REQUIRED WORK: Please copy the data shown below, word for word.
EXERCISE DATA START
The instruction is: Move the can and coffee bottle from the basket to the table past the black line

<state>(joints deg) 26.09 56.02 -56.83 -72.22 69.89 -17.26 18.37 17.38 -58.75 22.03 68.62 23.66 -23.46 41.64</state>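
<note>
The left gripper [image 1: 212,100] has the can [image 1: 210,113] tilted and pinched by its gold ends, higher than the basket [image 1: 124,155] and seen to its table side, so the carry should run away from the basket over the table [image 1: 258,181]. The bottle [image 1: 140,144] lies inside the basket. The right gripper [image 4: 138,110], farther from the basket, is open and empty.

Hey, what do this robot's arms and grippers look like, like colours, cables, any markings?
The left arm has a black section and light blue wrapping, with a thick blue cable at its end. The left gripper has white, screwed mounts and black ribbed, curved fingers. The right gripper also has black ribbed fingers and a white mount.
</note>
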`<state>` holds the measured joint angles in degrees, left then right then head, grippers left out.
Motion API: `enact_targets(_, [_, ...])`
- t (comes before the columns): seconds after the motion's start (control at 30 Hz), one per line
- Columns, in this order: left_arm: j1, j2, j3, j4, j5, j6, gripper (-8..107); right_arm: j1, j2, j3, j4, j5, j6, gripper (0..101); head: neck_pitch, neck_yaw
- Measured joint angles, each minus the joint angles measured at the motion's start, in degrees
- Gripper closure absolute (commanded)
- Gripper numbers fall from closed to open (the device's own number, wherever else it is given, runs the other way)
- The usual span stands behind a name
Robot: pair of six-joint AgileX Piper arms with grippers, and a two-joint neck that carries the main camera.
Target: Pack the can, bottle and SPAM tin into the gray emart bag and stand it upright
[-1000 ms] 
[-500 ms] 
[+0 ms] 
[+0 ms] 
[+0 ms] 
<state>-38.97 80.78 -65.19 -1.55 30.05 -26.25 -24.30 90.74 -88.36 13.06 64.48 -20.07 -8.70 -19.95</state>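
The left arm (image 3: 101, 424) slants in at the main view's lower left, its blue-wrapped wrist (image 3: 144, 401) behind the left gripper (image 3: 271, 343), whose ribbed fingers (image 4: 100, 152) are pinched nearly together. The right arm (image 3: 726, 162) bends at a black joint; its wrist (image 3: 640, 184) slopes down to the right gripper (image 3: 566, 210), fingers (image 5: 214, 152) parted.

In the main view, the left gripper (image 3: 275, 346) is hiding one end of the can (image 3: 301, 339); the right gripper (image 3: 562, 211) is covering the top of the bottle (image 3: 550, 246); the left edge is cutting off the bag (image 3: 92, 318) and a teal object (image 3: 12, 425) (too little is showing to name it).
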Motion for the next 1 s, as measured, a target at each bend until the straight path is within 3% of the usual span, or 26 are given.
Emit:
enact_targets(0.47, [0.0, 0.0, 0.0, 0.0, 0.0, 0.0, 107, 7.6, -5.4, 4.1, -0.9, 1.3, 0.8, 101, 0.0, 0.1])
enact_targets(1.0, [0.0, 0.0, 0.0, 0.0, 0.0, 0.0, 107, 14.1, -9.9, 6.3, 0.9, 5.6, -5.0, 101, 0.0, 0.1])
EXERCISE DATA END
TASK RESPONSE:
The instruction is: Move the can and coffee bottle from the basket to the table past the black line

<state>(joints deg) 26.09 56.02 -56.83 -72.22 69.89 -17.26 18.37 17.38 -58.75 22.03 68.62 23.66 -23.46 41.64</state>
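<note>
The left gripper [image 1: 212,100] has the can [image 1: 210,113] tilted and pinched by its gold ends, higher than the basket [image 1: 124,155] and seen to its table side, so the carry should run away from the basket over the table [image 1: 258,181]. The bottle [image 1: 140,144] lies inside the basket. The right gripper [image 4: 138,110], farther from the basket, is open and empty.

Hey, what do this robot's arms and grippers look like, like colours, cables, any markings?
The left arm has a black section and light blue wrapping, with a thick blue cable at its end. The left gripper has white, screwed mounts and black ribbed, curved fingers. The right gripper also has black ribbed fingers and a white mount.
</note>
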`<state>` holds the measured joint angles in degrees, left then right then head, grippers left out.
Motion API: `enact_targets(_, [_, ...])`
- t (comes before the columns): seconds after the motion's start (control at 30 Hz), one per line
- Columns, in this order: left_arm: j1, j2, j3, j4, j5, j6, gripper (-8..107); right_arm: j1, j2, j3, j4, j5, j6, gripper (0..101); head: neck_pitch, neck_yaw
- Measured joint angles, each minus the joint angles measured at the motion's start, in degrees
- Gripper closure absolute (commanded)
- Gripper numbers fall from closed to open (the device's own number, wherever else it is given, runs the other way)
- The usual span stands behind a name
Robot: pair of six-joint AgileX Piper arms with grippers, and a two-joint neck that carries the main camera.
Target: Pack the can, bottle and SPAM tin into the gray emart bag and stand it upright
[-1000 ms] 
[-500 ms] 
[+0 ms] 
[+0 ms] 
[+0 ms] 
<state>-38.97 80.78 -65.19 -1.55 30.05 -26.25 -24.30 90.74 -88.36 13.06 64.48 -20.07 -8.70 -19.95</state>
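The left arm (image 3: 101, 424) slants in at the main view's lower left, its blue-wrapped wrist (image 3: 144, 401) behind the left gripper (image 3: 271, 343), whose ribbed fingers (image 4: 100, 152) are pinched nearly together. The right arm (image 3: 726, 162) bends at a black joint; its wrist (image 3: 640, 184) slopes down to the right gripper (image 3: 566, 210), fingers (image 5: 214, 152) parted.

In the main view, the left gripper (image 3: 275, 346) is hiding one end of the can (image 3: 301, 339); the right gripper (image 3: 562, 211) is covering the top of the bottle (image 3: 550, 246); the left edge is cutting off the bag (image 3: 92, 318) and a teal object (image 3: 12, 425) (too little is showing to name it).
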Motion for the next 1 s, as measured, a target at each bend until the straight path is within 3% of the usual span, or 26 are given.
Emit:
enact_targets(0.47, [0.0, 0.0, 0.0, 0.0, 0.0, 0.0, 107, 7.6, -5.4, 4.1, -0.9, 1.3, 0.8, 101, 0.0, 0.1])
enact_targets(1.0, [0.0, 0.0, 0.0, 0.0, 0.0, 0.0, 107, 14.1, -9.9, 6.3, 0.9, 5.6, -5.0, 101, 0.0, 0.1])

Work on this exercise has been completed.